■ How to complete this task ■
The answer is the number of lines in the data that contain the word "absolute"; give it alone.

■ ■ ■

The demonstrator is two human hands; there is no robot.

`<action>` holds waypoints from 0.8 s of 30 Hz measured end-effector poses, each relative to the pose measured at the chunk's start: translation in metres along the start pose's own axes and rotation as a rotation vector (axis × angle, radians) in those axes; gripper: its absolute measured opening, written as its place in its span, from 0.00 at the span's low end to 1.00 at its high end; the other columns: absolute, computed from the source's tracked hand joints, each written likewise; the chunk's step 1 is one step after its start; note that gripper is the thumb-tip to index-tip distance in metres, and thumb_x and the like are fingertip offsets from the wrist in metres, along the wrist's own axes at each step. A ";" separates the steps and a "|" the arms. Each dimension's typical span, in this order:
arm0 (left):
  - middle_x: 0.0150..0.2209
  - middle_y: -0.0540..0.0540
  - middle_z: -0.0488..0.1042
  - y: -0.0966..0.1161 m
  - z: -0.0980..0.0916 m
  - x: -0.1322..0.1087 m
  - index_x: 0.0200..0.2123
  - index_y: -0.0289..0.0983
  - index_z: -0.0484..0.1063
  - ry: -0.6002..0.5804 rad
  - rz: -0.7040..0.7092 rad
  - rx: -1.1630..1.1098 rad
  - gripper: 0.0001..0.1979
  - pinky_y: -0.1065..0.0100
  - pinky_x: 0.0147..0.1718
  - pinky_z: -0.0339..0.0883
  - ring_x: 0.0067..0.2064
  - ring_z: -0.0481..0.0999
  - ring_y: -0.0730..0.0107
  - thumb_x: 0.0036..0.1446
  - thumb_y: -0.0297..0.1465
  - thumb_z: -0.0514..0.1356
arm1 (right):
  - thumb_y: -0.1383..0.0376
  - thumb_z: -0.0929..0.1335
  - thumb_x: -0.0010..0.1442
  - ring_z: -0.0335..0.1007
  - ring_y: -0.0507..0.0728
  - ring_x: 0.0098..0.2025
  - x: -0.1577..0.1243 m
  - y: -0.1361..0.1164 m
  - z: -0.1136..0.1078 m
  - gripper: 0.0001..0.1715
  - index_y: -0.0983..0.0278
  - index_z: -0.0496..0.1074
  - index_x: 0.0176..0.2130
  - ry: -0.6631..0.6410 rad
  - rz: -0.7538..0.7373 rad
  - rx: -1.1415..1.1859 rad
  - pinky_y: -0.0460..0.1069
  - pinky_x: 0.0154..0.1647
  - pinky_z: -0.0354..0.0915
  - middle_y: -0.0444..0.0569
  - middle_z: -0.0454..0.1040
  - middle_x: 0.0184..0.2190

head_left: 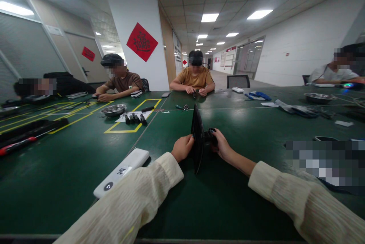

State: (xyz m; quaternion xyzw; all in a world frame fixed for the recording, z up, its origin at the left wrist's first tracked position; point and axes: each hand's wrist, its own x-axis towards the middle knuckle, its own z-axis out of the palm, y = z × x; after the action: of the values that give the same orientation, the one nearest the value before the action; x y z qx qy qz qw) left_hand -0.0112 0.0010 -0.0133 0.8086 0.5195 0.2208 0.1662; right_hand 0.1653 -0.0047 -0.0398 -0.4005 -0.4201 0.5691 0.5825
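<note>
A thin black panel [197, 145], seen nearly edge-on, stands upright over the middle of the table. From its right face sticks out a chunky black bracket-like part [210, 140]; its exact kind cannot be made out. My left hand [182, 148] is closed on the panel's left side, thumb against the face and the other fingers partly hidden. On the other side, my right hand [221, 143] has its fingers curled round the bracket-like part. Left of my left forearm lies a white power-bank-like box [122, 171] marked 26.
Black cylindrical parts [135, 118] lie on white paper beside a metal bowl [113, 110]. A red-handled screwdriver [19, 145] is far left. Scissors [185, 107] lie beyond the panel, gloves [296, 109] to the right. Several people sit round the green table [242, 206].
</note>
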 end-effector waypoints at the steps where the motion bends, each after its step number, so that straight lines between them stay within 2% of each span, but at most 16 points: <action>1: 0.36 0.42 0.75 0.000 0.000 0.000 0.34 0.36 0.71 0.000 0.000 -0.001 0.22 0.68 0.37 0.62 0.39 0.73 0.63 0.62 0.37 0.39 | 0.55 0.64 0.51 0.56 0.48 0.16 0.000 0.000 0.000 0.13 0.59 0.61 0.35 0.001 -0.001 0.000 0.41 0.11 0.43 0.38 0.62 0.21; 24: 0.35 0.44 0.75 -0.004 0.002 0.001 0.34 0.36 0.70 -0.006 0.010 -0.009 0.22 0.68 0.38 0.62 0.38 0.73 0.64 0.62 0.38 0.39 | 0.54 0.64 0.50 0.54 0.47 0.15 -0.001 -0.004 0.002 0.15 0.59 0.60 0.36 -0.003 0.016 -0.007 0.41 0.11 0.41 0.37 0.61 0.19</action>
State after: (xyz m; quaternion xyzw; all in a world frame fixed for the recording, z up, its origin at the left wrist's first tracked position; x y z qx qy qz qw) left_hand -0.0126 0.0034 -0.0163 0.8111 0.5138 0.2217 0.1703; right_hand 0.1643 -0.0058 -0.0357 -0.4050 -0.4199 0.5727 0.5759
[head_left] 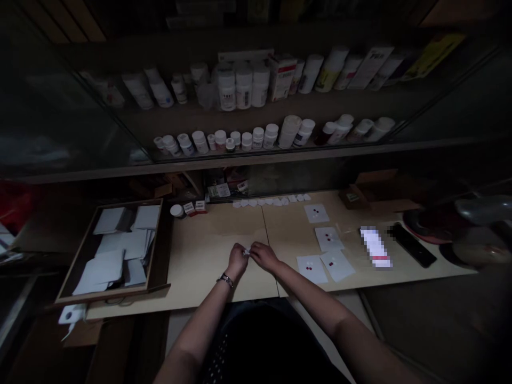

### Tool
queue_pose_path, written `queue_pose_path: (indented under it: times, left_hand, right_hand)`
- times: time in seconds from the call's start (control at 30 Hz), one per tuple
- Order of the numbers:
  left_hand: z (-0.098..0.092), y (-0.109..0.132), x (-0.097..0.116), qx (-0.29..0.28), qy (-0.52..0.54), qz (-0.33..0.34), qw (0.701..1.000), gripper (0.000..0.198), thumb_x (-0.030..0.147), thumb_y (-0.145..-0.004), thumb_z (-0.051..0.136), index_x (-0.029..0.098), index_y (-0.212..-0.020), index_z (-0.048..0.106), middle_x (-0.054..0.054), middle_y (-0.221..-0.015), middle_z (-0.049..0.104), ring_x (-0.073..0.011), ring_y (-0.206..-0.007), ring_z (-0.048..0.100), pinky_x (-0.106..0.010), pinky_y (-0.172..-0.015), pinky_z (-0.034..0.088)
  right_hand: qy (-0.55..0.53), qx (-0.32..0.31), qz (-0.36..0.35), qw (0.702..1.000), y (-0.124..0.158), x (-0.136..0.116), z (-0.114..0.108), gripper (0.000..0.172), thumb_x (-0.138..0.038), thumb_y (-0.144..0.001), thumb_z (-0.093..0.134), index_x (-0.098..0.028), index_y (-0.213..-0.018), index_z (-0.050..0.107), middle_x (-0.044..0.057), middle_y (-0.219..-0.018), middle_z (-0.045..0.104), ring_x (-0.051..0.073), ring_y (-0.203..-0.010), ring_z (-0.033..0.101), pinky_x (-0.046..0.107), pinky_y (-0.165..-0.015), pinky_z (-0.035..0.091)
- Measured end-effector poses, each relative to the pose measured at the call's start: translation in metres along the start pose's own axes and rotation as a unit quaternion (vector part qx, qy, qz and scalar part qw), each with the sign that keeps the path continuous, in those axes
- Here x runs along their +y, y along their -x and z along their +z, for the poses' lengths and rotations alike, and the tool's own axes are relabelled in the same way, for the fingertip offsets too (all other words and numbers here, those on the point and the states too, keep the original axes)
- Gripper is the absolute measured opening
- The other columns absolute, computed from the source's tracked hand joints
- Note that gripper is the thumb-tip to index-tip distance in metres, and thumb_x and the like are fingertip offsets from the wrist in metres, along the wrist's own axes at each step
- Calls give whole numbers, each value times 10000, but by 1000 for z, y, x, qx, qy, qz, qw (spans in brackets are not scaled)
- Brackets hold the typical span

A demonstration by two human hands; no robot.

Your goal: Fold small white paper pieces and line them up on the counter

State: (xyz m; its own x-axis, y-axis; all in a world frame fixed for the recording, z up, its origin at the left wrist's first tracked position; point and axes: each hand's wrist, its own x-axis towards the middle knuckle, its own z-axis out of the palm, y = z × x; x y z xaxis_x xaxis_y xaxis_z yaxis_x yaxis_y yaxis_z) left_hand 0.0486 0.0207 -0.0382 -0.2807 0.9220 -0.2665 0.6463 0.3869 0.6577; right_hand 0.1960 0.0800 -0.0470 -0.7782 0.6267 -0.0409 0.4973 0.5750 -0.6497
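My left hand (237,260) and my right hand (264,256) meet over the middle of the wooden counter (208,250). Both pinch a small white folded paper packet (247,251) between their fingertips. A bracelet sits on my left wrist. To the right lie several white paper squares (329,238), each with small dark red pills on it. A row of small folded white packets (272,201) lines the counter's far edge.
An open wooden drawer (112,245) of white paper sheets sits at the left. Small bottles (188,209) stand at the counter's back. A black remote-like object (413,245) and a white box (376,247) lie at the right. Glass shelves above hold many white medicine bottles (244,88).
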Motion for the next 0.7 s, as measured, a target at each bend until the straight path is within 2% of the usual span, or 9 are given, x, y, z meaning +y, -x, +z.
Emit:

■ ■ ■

■ Solution to this exercise ■
3